A Reason to Believe_ Lessons From an Improbable Life - Deval Patrick [67]
My office released a brief statement: “First Lady Diane Patrick is being treated for exhaustion and depression. The governor will work a flexible schedule for the next few weeks in order to spend more time with her and his family. The family asks for the prayers and understanding of the public.”
Then we waited.
We had long conversations about the possibility of my resigning and resuming our private lives. There were moments when I was willing—being governor is an episode in my life; Diane is my life—but she didn’t want to feel responsible for giving up something we had worked so hard for. There were other moments when Diane, imagining the resumption of her role as first lady, asked me to quit, but I said we should wait to decide until she got out of the hospital.
Ultimately, we decided together that I would continue as governor, and it was for the best. If I had resigned, it would have appeared as if the pressures had forced Diane into the hospital and me out of office. The reality was that Diane’s difficulties were far more complex and could be traced to her first marriage and even to her childhood. And given how hard so many people had worked for us—how much hope people had invested in us during the campaign—I wanted to complete my term and carry through on my promises.

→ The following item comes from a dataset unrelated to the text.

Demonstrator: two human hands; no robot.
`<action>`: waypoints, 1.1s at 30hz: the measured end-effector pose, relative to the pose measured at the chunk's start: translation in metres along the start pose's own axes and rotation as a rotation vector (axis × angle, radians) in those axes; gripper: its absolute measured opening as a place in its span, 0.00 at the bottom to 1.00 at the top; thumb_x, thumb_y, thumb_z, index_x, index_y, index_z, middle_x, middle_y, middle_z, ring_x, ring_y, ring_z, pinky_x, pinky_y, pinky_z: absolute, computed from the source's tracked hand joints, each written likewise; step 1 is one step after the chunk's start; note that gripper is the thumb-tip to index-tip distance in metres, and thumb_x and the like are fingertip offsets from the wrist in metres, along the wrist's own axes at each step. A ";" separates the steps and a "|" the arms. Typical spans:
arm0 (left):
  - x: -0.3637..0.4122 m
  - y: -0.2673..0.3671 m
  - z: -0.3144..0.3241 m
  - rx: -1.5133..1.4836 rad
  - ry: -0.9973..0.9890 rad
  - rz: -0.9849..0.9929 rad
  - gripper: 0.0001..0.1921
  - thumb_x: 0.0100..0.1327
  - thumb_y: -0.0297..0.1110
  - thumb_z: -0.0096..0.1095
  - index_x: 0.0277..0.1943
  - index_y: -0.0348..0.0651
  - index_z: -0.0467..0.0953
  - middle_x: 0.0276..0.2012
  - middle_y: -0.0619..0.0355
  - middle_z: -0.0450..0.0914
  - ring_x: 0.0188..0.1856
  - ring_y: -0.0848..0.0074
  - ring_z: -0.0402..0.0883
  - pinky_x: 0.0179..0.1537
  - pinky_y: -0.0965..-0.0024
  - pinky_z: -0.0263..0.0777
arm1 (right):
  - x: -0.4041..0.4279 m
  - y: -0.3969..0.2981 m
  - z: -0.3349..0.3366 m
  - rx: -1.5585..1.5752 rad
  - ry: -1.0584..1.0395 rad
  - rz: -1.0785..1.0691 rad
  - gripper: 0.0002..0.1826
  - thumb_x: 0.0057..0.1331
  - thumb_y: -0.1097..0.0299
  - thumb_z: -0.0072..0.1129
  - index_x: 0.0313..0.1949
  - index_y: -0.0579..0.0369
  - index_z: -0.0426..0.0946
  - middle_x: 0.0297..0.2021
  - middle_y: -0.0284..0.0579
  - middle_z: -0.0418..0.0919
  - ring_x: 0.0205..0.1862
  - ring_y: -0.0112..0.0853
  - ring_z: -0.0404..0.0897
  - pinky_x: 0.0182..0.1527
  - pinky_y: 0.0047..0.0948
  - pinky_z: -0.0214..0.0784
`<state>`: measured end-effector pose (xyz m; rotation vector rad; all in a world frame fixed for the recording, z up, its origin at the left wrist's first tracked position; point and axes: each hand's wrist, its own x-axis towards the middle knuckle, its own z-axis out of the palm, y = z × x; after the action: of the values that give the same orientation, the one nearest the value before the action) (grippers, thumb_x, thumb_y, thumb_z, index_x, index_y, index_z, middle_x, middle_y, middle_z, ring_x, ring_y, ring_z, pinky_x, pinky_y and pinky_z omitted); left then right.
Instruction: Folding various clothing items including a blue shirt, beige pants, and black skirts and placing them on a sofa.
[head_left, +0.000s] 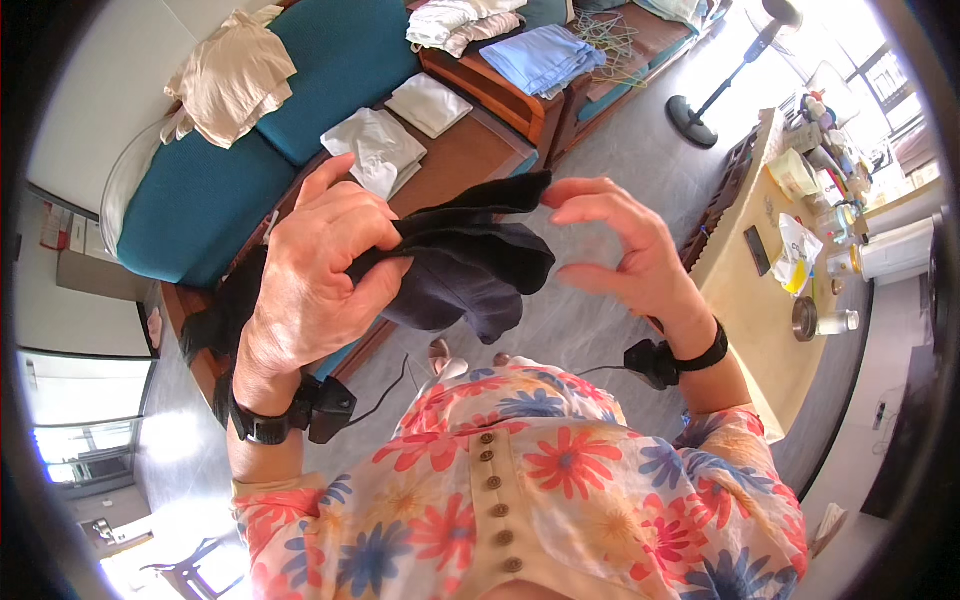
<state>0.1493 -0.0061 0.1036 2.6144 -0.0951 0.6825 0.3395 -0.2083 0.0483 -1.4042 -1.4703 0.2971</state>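
My left hand pinches a dark cloth garment between thumb and fingers, in front of my body. The garment is black with a greyish inner or lower part, and its loose folds reach to the right. My right hand is beside the free end of the cloth, fingers and thumb apart. Its fingertips are close to the upper black fold; whether they touch it is unclear. More black fabric lies behind my left forearm at the sofa's edge.
A sofa with teal cushions holds a beige garment and folded white cloths. Blue folded clothes and wire hangers lie farther back. A fan stands on the floor. At right is a cluttered table.
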 end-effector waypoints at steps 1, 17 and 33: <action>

What was most gratifying was the response Diane received to the announcement. The letters and cards began coming in, many from others who had suffered from mental illness, often hiding it for years. Colleagues, friends, legislators and others in public life, their spouses, total strangers—they thanked her for going public. Schoolchildren sent letters, poems, and pictures. One woman knitted a prayer shawl. E-mails came from overseas. Even the media displayed a restraint and respectfulness that was reassuring, even touching. I would carry boxes of letters to the hospital. Thousands would eventually write.
Some letters said we care about you.
Many said we’re praying for you.
Others: we love you.
Diane drew strength from this outpouring of affection and support, and she believed she had to be strong for those individuals. Each one made her “incrementally brave,” she likes to say. She was released from the hospital after two weeks and was soon ready to return to her job. Her first day back, she woke up, put on her suit, and told me, “I’m back.” She resumed devouring the morning newspaper.
Since then, she has given many public speeches about her experiences. After one such appearance, a woman told Diane that she was alive today because Diane’s openness made her think that “if the first lady can publicly acknowledge her illness—and survive—then surely I can acknowledge mine to myself and get help.” Television reporters have interviewed her, mental health organizations have given her awards, and she continues skillfully to juggle her full-time responsibilities as lawyer, mother, wife, community activist, and first lady of Massachusetts.
In many ways, the political adversity I’ve faced as governor has paled in comparison to the personal adversity Diane has faced, so it’s entirely fitting that her poll numbers, if tracked, would be higher than mine. Hers is the lesson that endures. It would have been easy for this intensely private woman to quit her public life and just lie low until my term in office ended. But she took the hard road traveled by heroines. She did not give in but fought to overcome her circumstances. She did not try to go it alone but sought help from friends, family, and professionals. She did not engage in self-pity but took responsibility for her own well-being. She was not too proud to acknowledge her own limitations.
By speaking out, she has helped remove the stigma of mental illness and—I believe—given courage to anyone who has a disease to be open about his or her condition, to seek help when necessary, and to strive to be a role model for others. She is amazed at her own strength. The people of the Commonwealth—and the governor—are awed by it.